= Shutter lag =

Delay when taking photos in photography

In photography, shutter lag is the delay between triggering the shutter and when the photograph is actually recorded, which includes all lag between when the shutter button is pressed and when the photo is taken, including metering and focus lag. It can be mitigated to an extent by pre-focusing and readying for action.

== Film cameras ==
In film cameras, the delay is caused by the mechanism inside the camera that opens the shutter, exposing the film. Because the process is mechanical, however, and relatively brief, shutter lag in film cameras is often only noticeable (and of any concern) to professionals. SLRs have a slight additional lag due to the time it takes to move the mirror out of the way.

== Digital cameras ==
Shutter lag is much more of a problem with digital cameras, although higher cost models tend to have less lag.
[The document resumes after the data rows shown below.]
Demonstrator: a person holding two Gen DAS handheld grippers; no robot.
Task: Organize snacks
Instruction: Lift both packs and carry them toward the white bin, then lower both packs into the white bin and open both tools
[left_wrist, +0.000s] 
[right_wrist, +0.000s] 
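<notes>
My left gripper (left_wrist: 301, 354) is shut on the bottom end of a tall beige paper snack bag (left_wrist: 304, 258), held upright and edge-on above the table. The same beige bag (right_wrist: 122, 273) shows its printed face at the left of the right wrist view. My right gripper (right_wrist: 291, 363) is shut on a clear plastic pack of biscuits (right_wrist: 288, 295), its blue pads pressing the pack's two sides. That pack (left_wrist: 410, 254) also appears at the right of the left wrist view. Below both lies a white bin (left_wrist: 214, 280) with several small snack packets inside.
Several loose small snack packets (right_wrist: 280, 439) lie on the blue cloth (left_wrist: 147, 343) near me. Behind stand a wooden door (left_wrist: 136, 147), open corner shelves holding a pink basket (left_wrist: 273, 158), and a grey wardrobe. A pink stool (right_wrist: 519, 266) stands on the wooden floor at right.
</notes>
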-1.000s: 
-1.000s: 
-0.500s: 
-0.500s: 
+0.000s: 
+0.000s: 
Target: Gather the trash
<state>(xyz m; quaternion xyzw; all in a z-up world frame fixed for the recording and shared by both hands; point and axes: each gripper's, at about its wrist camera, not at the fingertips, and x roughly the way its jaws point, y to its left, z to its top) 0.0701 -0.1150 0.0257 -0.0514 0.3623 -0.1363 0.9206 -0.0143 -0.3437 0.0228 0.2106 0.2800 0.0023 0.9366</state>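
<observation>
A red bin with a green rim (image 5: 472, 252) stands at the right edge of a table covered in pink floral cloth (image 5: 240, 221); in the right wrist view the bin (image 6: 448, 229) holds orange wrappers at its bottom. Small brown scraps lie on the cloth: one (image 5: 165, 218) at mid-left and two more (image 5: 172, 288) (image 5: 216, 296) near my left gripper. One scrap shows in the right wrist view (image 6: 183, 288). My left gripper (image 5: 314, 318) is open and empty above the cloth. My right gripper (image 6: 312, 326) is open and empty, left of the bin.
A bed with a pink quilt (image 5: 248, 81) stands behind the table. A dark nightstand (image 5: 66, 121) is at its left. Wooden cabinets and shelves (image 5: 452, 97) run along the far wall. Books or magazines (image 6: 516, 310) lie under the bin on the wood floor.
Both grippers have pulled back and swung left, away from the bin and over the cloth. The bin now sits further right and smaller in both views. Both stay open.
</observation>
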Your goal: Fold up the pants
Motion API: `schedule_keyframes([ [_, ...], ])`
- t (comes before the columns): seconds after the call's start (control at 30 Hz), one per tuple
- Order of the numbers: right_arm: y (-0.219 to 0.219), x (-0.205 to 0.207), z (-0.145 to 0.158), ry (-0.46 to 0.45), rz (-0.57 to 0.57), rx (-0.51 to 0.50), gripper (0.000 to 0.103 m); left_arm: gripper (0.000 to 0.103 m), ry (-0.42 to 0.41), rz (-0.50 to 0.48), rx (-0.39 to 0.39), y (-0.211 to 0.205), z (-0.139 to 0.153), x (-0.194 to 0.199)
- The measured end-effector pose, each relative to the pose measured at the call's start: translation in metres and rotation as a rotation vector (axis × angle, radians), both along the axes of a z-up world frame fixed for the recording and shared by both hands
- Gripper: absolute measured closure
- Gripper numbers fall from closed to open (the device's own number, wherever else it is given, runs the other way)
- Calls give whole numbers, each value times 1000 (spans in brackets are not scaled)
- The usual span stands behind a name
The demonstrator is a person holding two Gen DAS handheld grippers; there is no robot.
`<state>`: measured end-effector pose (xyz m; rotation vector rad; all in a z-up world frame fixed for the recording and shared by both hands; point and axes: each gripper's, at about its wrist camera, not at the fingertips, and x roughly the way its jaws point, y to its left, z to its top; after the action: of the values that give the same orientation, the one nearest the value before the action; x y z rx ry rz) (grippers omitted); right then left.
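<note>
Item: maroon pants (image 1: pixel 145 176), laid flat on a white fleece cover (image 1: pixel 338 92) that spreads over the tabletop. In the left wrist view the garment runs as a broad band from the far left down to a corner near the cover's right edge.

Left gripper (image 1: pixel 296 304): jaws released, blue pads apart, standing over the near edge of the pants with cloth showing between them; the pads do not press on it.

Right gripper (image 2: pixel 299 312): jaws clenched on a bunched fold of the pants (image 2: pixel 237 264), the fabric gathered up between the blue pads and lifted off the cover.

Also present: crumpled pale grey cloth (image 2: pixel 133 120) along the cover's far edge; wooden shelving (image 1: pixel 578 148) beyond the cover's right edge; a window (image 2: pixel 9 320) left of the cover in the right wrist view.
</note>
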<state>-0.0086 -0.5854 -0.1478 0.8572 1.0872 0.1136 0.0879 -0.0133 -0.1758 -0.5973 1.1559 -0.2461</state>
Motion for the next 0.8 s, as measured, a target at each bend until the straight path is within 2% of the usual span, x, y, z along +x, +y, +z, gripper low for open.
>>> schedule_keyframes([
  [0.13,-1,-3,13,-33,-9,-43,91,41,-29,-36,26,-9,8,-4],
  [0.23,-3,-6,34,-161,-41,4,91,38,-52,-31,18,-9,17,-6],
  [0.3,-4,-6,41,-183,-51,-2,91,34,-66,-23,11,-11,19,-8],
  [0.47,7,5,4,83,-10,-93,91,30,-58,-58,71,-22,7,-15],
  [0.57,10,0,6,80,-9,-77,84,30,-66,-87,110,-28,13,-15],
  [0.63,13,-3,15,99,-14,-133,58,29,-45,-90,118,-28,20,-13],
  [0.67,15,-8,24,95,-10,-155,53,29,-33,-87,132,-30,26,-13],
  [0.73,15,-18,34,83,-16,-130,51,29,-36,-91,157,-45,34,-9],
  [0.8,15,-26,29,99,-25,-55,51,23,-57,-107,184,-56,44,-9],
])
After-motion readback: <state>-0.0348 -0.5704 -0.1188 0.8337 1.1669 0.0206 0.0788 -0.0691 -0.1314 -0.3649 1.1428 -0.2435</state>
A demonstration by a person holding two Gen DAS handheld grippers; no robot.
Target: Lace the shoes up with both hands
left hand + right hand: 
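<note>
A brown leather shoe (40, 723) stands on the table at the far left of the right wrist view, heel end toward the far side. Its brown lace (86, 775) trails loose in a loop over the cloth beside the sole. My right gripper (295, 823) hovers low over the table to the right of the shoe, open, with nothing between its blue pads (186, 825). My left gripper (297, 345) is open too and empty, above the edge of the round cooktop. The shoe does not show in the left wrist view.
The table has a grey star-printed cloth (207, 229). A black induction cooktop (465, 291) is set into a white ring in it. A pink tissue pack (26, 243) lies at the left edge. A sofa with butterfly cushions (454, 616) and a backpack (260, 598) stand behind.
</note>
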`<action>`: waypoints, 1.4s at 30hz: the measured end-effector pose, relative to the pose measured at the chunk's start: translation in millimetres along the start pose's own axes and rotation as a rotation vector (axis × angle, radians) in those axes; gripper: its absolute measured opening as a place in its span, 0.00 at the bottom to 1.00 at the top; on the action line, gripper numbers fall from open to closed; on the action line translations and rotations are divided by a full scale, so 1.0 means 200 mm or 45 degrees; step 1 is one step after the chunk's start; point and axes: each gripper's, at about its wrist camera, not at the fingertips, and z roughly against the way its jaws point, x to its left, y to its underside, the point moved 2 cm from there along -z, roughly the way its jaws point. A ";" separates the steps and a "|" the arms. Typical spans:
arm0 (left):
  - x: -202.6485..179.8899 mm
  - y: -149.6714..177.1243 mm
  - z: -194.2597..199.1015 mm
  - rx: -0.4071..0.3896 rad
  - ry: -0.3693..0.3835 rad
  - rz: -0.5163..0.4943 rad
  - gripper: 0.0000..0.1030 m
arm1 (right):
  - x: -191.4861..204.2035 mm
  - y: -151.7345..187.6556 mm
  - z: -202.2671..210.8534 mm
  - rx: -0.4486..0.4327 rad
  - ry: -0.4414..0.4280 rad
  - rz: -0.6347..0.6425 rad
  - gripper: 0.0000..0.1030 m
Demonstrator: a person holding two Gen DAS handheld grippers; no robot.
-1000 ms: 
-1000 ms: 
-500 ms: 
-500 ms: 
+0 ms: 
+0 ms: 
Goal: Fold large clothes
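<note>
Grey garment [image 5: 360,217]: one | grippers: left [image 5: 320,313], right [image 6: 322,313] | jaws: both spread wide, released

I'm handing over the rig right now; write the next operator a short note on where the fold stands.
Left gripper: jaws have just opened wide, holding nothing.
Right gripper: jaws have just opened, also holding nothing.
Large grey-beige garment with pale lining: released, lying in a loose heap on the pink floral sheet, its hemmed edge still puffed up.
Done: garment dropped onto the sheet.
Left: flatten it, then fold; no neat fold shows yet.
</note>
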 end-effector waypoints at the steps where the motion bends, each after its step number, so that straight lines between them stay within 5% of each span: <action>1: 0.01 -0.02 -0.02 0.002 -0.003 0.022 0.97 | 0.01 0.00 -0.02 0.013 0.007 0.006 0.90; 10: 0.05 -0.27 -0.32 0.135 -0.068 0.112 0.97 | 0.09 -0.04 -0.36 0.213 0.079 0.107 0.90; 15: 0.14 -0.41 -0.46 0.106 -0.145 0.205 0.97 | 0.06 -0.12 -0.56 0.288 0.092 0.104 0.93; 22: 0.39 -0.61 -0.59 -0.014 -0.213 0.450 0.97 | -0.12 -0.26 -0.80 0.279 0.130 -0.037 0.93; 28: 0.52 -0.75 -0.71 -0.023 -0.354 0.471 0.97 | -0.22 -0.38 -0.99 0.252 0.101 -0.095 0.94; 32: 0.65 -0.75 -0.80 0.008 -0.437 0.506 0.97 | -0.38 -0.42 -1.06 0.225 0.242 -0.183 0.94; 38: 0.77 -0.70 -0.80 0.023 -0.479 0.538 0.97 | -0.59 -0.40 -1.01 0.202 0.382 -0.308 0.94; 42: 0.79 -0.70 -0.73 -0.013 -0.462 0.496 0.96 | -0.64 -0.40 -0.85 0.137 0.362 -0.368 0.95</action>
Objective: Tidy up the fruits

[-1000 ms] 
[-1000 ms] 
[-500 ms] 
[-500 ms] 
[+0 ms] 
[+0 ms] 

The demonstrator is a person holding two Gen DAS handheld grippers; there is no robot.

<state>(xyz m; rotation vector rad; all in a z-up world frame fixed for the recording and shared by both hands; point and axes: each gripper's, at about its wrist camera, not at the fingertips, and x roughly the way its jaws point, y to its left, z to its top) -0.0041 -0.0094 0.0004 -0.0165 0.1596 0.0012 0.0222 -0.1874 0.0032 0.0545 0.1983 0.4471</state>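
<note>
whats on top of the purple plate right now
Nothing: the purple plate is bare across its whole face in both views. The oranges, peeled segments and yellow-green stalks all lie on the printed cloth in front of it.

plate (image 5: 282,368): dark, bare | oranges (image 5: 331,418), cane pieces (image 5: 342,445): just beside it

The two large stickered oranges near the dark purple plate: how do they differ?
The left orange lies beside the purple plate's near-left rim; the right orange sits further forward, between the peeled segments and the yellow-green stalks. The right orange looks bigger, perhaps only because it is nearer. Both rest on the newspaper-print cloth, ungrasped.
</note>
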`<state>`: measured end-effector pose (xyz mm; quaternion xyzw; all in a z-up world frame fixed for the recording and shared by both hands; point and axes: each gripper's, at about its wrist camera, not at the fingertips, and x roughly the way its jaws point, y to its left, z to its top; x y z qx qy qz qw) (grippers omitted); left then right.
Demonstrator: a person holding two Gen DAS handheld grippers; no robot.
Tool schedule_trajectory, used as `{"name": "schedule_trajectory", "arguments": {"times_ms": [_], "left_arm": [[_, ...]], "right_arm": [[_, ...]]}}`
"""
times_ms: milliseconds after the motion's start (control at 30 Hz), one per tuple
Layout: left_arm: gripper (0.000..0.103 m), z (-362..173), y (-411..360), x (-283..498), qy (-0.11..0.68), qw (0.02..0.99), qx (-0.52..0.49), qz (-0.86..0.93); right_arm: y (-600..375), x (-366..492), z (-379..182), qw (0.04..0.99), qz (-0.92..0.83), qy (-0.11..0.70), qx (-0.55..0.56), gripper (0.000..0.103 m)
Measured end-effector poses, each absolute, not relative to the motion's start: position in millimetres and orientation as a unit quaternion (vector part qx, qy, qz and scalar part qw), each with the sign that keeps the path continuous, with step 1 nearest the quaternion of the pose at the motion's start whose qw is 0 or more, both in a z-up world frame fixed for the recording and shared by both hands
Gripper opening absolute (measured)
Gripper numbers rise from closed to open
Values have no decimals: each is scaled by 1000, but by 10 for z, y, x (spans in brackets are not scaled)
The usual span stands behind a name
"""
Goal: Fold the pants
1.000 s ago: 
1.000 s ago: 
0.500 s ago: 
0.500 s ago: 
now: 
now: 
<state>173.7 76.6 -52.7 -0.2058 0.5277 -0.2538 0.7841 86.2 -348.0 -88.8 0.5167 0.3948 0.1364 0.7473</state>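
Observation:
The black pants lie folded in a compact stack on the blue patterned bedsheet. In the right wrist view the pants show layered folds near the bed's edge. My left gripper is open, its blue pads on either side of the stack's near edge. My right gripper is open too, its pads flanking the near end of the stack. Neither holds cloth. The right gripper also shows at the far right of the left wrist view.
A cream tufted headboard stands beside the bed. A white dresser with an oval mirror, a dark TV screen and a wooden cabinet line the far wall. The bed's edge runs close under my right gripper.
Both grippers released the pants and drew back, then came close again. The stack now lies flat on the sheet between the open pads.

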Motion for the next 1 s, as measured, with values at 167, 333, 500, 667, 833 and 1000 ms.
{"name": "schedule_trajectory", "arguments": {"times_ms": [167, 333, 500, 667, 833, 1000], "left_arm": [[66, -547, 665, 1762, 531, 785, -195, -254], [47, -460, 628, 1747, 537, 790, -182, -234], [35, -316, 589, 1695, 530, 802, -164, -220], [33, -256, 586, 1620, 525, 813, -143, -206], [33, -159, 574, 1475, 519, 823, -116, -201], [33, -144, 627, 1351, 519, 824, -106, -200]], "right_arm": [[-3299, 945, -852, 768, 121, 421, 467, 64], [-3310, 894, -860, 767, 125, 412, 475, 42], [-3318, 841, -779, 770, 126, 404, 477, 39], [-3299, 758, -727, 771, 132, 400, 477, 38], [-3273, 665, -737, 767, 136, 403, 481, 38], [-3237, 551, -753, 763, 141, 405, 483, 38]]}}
The comet-tail artifact that early CCD sensors suffered from was significantly reduced by the invention of the pinned photodiode (PPD). It was invented by Nobukazu Teranishi, Hiromitsu Shiraki and Yasuo Ishihara at NEC in 1980. The "pinned photodiode" is a photodetector structure used in almost all charge-coupled device (CCD) and CMOS image sensors (CIS) due to its low noise, high quantum efficiency and low dark current. In 1987, the PPD began to be incorporated into most CCD devices, becoming a fixture in consumer electronic video cameras and then digital still cameras. The PPD has since been used in most CCD sensors and then CMOS sensors.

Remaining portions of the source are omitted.